It's 10.30am and true to her image as the supreme Blairite technocrat, Anne Campbell MP is in her office reading e-mails on her laptop. The very model of a modern Labour radical has just arrived at her Westminster office ready for what could be another 14-hour day at the coalface of democracy.

As Parliamentary Private Secretary to Patricia Hewitt, the e-commerce minister, Mrs Campbell has to be up to speed with the latest technology. Yet while the technology may be 21st century, the 19th century conditions and practices of the Commons are Mrs Campbell's current bugbear. Today's day in the life of the Cambridge MP appears to back her case.

11am: Stop-off at Department for Trade and Industry to swot up on a speech that Lord Sainsbury of Turville, the Science minister, was to give at the Royal Pharmaceutical Society. She is lined up to replace him at the event in the evening.

12.30am: Plans for the event are cancelled when the Government whips' office rings to say that no minister will be allowed the night off while the crucial Freedom of Information Bill vote is on. "All ministers have been recalled," she says.

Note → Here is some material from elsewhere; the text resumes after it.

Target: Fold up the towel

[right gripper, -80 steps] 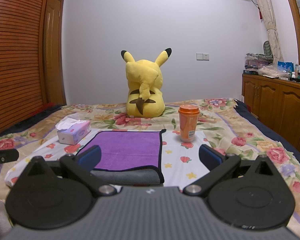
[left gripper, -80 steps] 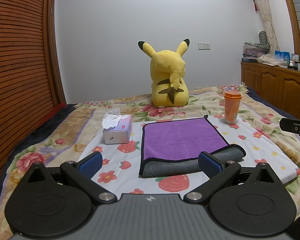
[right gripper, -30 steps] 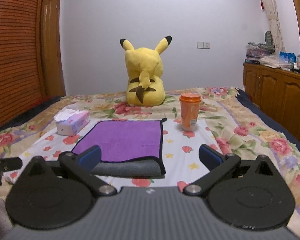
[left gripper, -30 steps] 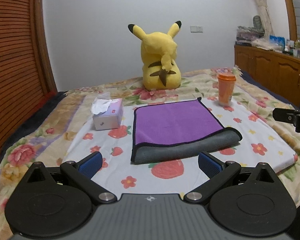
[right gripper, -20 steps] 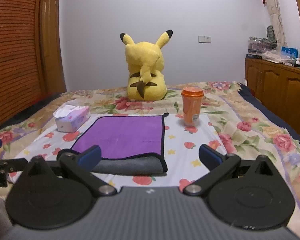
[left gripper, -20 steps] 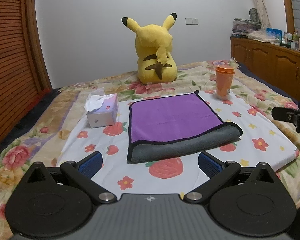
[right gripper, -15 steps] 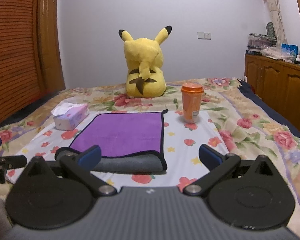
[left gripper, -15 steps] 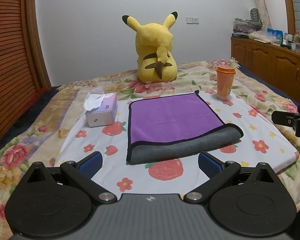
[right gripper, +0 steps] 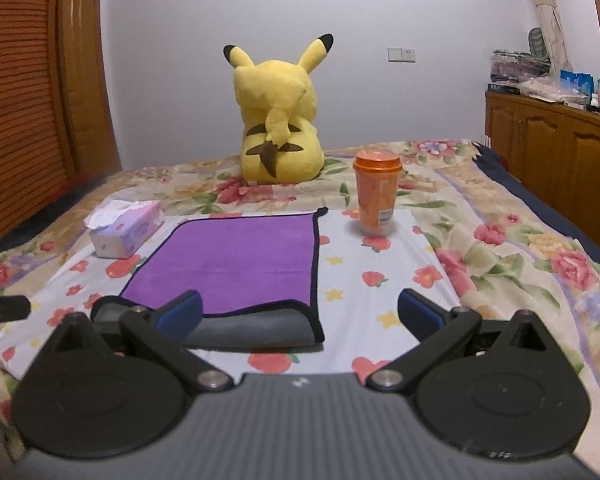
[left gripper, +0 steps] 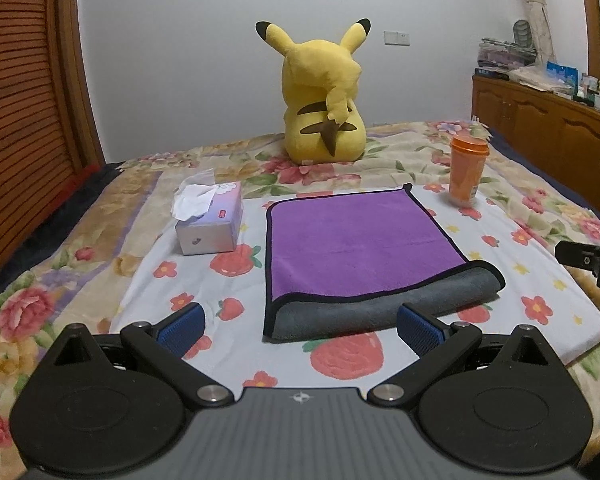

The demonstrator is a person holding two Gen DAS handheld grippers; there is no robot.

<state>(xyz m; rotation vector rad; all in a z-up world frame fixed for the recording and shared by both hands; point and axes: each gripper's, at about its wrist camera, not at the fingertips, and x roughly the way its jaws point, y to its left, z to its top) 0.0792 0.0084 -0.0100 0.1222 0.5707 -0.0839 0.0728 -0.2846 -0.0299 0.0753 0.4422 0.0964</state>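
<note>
The left gripper (left gripper: 300, 330) is held with its blue-padded fingers spread wide and nothing between them, low above the bed. The right gripper (right gripper: 300, 312) is likewise spread wide and holds nothing.

No readable writing is found: a small red mark is seen on the side of the tissue box (left gripper: 210, 224), and a white label on the orange cup (right gripper: 376, 198), but both are too small to be read.

The towel (left gripper: 356, 248) is laid flat on a white strawberry-print cloth (left gripper: 540, 280) on the flowered bedspread (right gripper: 520, 240), just ahead of both grippers and touched by neither. Its purple face is turned up and its near edge is rolled back, so that a grey band is shown. In the left wrist view that near edge lies between the two fingers; in the right wrist view the towel is set toward the left finger, whose pad overlaps it in the picture.

The tissue box stands left of the towel, the cup at its far right corner, and a yellow plush toy (left gripper: 324, 96) sits beyond, its back to the cameras.

A black part of the right gripper is seen at the right edge of the left view only, and a part of the left gripper at the left edge of the right view only.
</note>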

12.45pm: As she arrives for lunch at the Commons canteen, Mrs Campbell bumps into Clive Soley, the chairman of the Parliamentary Labour Party. Her petition has gone down well with the modernisation committee, he confides.

1.15pm: After a quick nosh up in the Commons dining room("I normally grab a sandwich"), she arrives at the PLP Women's Group to tell them of the progress in the fight for family friendly hours. Mrs Campbell was one of several Labour MPs who joined Clare Short in a march on the Commons shooting gallery in 1993. "Unfortunately, there were lots of nooks and crannies where a baby could get lost. It's a question of priorities," she says.

2pm: Time for what Mrs Campbell calls "another bit of archaic nonsense". To allow a work experience student into the Public Gallery for Prime Minister's Question Time, she joins 20 other MPs in a disorderly queue in the chamber. "It's just a ridiculous waste of our time," she says later.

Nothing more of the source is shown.